Spesso non si tratta nemmeno di cattiva comunicazione, ma di assenza di cognizione della realtà. La ministra De Micheli è stata chiamata in causa per un altro dossier bollente sul tavolo del governo: la riapertura delle scuole.
L’Italia tricolore o tripartita, gialla arancione e rossa, ha lasciato a casa ovunque alunni e docenti delle scuole superiori, nelle zone rossa anche seconda e terza media. A questo si aggiungono le ordinanze regionali, soprattutto quelle pugliesi, che hanno creato un imbarazzante scarico di responsabilità da chi governa ai governati (le famiglie possono richiedere la Dad anche per fasce di età per cui è prevista la didattica in presenza). In ogni caso, poiché non esistono evidenze scientifiche che i focolai si sviluppino all’interno delle aule scolastiche, da tempo sono sotto accusa i trasporti pubblici.
Ovviamente (ci siamo oramai abituati) durante l’estate nulla è stato fatto per potenziare i trasporti pubblici negli orari di entrata e di uscita da scuola. La battagliera ministra dei trasporti sostiene che aumentare le corse non servirebbe a nulla perché se per ipotesi, invece di due corse tra le 7 e le 7,30, ve ne fossero quattro o sei, gli alunni userebbero le ultime due. Qui siamo di fronte a una teoria impossibile da confutare poiché per farlo avremmo bisogno di precedenti, di evidenze. Tocca dunque dar credito alla sola parola del ministro De Micheli, tramutatosi in Oracolo di Delfi.
Ergo, cosa propone Paola De Micheli? Fare scuola dalle 8 alle 20, compresi il sabato e la domenica.
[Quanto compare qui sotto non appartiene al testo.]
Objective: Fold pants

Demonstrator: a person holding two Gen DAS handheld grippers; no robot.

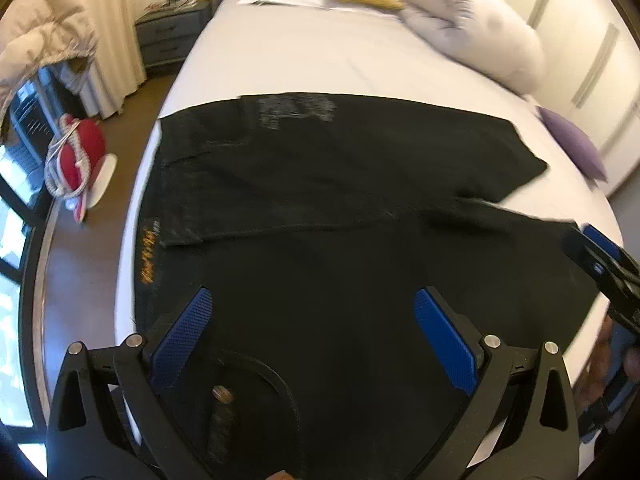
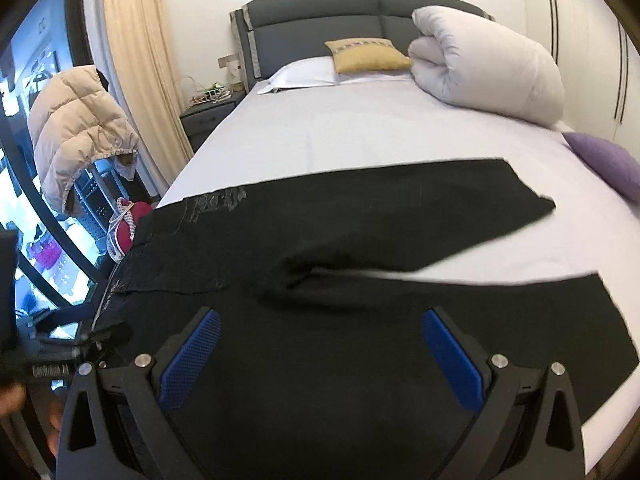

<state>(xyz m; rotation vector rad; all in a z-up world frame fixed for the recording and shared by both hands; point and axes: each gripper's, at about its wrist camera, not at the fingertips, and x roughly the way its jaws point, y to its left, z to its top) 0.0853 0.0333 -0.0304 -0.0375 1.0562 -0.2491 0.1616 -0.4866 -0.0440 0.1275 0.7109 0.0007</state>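
Black pants (image 1: 320,184) are spread flat across the foot of the bed (image 2: 360,128), waistband toward its left edge and the two legs parted in a V toward the right. The left hand-held gripper (image 1: 314,308) and right hand-held gripper (image 2: 320,328) are both held wide apart above the dark cloth, nothing grasped. On the pale sheet a rolled white duvet (image 2: 488,68), yellow cushion (image 2: 366,54) and purple cushion (image 2: 608,164) are seen, a cream curtain (image 2: 136,52) beside

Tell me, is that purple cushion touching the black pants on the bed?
Apart. The right wrist view shows it plainly: a strip of white sheet separates the purple cushion from the nearest leg end of the black pants.
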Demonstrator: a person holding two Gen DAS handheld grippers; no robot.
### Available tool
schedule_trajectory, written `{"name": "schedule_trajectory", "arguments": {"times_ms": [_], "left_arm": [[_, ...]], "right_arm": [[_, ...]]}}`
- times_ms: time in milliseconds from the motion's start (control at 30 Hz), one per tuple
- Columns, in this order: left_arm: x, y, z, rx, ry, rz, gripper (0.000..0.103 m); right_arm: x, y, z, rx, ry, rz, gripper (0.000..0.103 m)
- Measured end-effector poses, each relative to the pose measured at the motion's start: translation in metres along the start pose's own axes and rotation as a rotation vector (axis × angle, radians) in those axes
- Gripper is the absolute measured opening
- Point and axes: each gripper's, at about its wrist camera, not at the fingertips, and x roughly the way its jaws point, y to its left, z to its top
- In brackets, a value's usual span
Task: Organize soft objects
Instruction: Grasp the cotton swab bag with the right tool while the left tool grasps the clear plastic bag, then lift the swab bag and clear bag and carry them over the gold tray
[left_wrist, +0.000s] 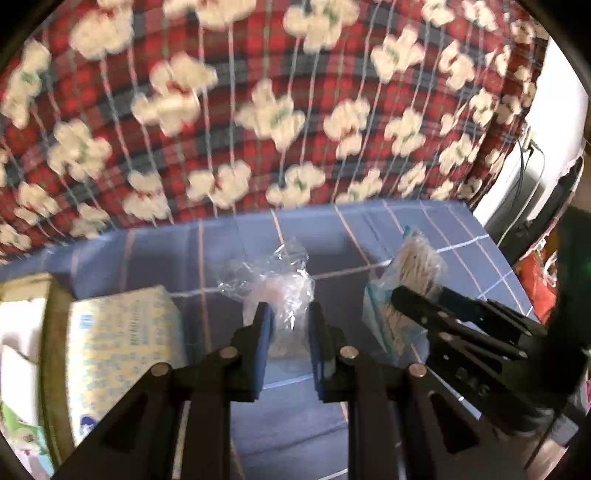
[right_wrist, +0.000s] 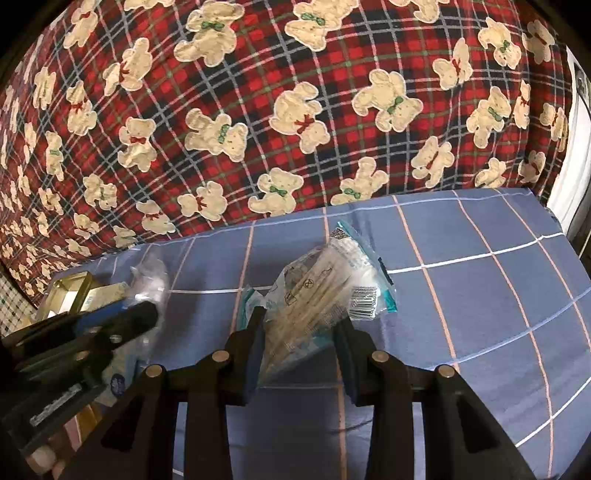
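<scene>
Bedsheet clear rightward; only left view shows tissue pack.

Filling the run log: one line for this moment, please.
left claw: shut on clear bag | right claw: shut on swab packet | surface: blue sheet

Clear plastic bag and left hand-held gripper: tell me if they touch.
Touching. The left wrist view shows the left hand-held gripper closed on the clear plastic bag, both pads pressing its crumpled sides.

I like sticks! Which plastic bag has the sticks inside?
The printed bag in the right tongs. The left tongs pinch a clear bag, which shows none.
</scene>
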Motion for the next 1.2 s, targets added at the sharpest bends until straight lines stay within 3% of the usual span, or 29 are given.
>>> {"name": "schedule_trajectory", "arguments": {"times_ms": [100, 233, 467, 800, 1200], "left_arm": [[-0.019, 0.001, -0.007, 0.014, -0.084, 0.043, 0.018], [-0.027, 0.004, -0.014, 0.013, -0.137, 0.054, 0.018], [-0.046, 0.004, -0.021, 0.049, -0.199, 0.044, 0.018], [-0.07, 0.022, -0.023, 0.017, -0.266, 0.033, 0.018], [-0.098, 0.049, -0.036, -0.026, -0.357, 0.097, 0.018]], "right_arm": [[-0.001, 0.005, -0.001, -0.011, -0.019, 0.006, 0.038], [-0.002, 0.011, -0.003, -0.02, -0.041, 0.016, 0.038], [-0.01, 0.021, -0.003, -0.023, -0.095, 0.052, 0.038], [-0.022, 0.033, -0.003, 0.006, -0.176, 0.133, 0.038], [-0.048, 0.055, -0.009, -0.015, -0.323, 0.221, 0.038]]}}
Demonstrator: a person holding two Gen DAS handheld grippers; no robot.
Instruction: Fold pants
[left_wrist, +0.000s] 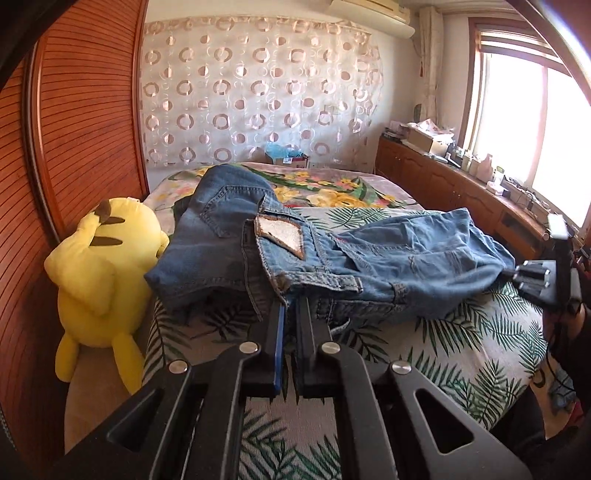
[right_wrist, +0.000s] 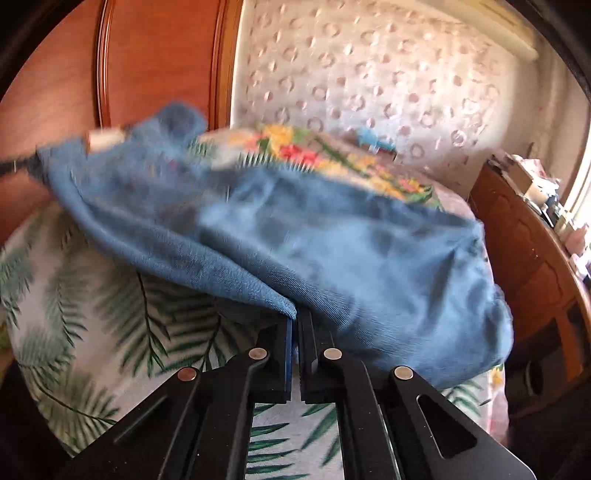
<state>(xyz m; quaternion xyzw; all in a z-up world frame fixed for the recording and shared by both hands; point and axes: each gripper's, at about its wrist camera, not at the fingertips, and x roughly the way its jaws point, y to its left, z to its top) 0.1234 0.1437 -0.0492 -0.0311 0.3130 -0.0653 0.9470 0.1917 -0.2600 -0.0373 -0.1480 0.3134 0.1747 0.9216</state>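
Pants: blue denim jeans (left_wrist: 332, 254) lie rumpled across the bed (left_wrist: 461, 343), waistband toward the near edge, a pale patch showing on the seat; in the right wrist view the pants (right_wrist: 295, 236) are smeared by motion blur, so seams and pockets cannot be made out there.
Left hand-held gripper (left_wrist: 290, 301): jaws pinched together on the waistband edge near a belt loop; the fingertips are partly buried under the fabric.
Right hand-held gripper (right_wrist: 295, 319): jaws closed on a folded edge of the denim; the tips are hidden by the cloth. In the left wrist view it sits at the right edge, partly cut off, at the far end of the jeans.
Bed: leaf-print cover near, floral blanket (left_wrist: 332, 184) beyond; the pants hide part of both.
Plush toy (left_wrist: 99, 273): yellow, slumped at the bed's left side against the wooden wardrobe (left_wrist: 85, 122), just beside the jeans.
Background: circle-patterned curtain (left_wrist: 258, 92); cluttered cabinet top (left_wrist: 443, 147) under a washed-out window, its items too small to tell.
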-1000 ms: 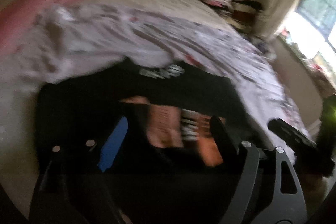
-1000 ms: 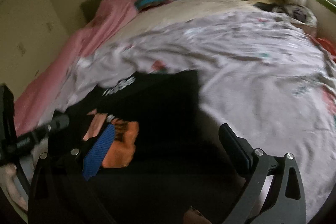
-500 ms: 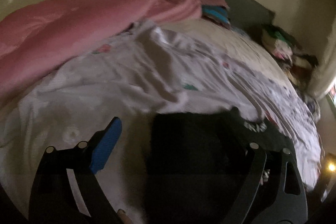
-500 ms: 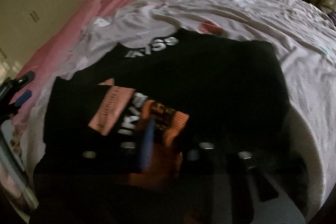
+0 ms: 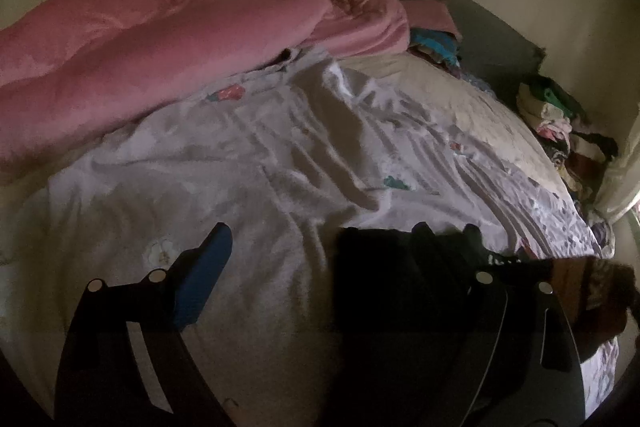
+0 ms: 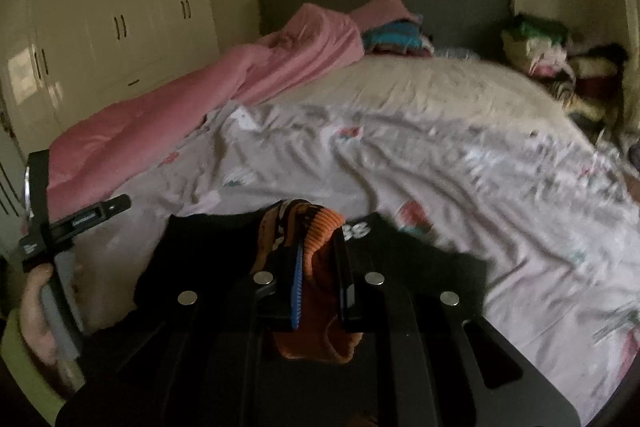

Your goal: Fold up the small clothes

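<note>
A black garment [image 6: 208, 247] with white lettering lies flat on the pale printed bedsheet [image 6: 460, 187]. My right gripper [image 6: 320, 247] is shut on a small orange-and-black knitted garment [image 6: 320, 223], which it holds bunched up just above the black one. In the left wrist view my left gripper [image 5: 322, 231] stands open. Its blue-padded finger [image 5: 204, 279] is over bare sheet [image 5: 248, 187] and its other finger over the edge of the black garment [image 5: 380, 287]. Nothing is between its fingers. The orange cloth [image 5: 576, 283] shows dimly at the far right. A hand [image 6: 36, 307] holds the left gripper [image 6: 76, 219].
A pink duvet [image 5: 140, 55] is heaped along the left side of the bed. Folded clothes [image 6: 392, 39] sit by the grey headboard [image 6: 460, 7], and a loose pile of clothes [image 6: 552, 55] fills the far right corner. Cream wardrobe doors [image 6: 120, 27] line the left wall.
My right gripper closed on the orange garment and lifted it off the black one. My left gripper swung left, off the black garment and out over the sheet.
</note>
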A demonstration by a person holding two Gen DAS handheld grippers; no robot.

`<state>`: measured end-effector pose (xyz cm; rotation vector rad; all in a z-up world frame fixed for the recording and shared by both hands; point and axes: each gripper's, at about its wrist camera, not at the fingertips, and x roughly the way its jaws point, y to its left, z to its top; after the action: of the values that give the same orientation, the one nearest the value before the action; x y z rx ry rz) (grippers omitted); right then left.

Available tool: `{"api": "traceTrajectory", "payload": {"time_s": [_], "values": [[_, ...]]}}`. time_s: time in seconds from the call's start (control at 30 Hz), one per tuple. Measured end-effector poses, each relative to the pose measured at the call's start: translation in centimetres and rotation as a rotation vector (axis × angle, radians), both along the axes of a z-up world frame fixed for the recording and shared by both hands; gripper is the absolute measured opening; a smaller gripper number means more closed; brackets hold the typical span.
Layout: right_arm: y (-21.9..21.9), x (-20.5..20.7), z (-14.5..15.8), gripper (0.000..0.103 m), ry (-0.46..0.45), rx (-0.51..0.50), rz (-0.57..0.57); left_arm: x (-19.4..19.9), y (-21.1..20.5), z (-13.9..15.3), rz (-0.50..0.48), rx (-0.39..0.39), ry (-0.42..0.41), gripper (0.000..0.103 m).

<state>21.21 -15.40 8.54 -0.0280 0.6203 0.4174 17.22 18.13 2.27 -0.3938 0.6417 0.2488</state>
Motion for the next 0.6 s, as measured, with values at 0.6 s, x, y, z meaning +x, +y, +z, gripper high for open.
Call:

Spalmati su dodici ore e sette giorni settimanali, alunni e docenti non ingolferanno più i trasporti.
Bisogna ammettere: c’è del genio. Possiamo ammettere che la De Micheli non abbia alcuna idea della didattica. Possiamo persino accettare che non conosca le caratteristiche della infrastruttura scolastica. Si può sorvolare sulla ignoranza rispetto ai contratti del personale della scuola, docente e non docente. Ma avanzare una ipotesi di questo tipo significa ignorare la quantità di persone che la scuola, considerata come istituzione, muove (9 milioni di persone, considerando solo gli alunni), il numero di famiglie e la organizzazione delle stesse che essa implica.
Ecco, se questa è la migliore proposta che la Ministra dei Trasporti dell’attuale governo è in grado di offrire, possiamo farne a meno. Della proposta e della ministra, forse pure dell’attuale governo.
Alessandro Porcelluzzi
Se qualche giovinetto …
Se qualche giovinetto ci seguisse,
noi giornalisti intenti a dare conto
di come al meglio andrebbe questo mondo
con qualche idea brillante e meno risse,
giammai la citazione capirebbe …
… oppure forse sì, che ne sappiamo?,
sperduta fra notizie in primo piano,
ne lesse a scuola e la cultura crebbe.
Un dì significò: “Mò ve l’ho detto,
qualcuno l’avrà udita, e quindi resta”,
descrive adesso chi con poca testa
pronuncia una cazzata ed il suo effetto.
Al giovinetto forse interessato
al chiacchiericcio attuale ed al non-senso
consiglio Porcelluzzi e inoltre penso
all’ilare “Intervista all’Avvocato”.
Stavolta la parafrasi è d’obbligo. Noi uomini maturi colti (?) e maturi (?) dovremmo aver sentito almeno una volta citare il verso del Metastasio (Pietro Metastasio, 1698 – 1782): “Vóce del sén fuggita Pòi richiamàr non vale”, per far riferimento “a chi tardi e invano si pente di parole sfuggitegli in un momento di irriflessione” (Treccani.it).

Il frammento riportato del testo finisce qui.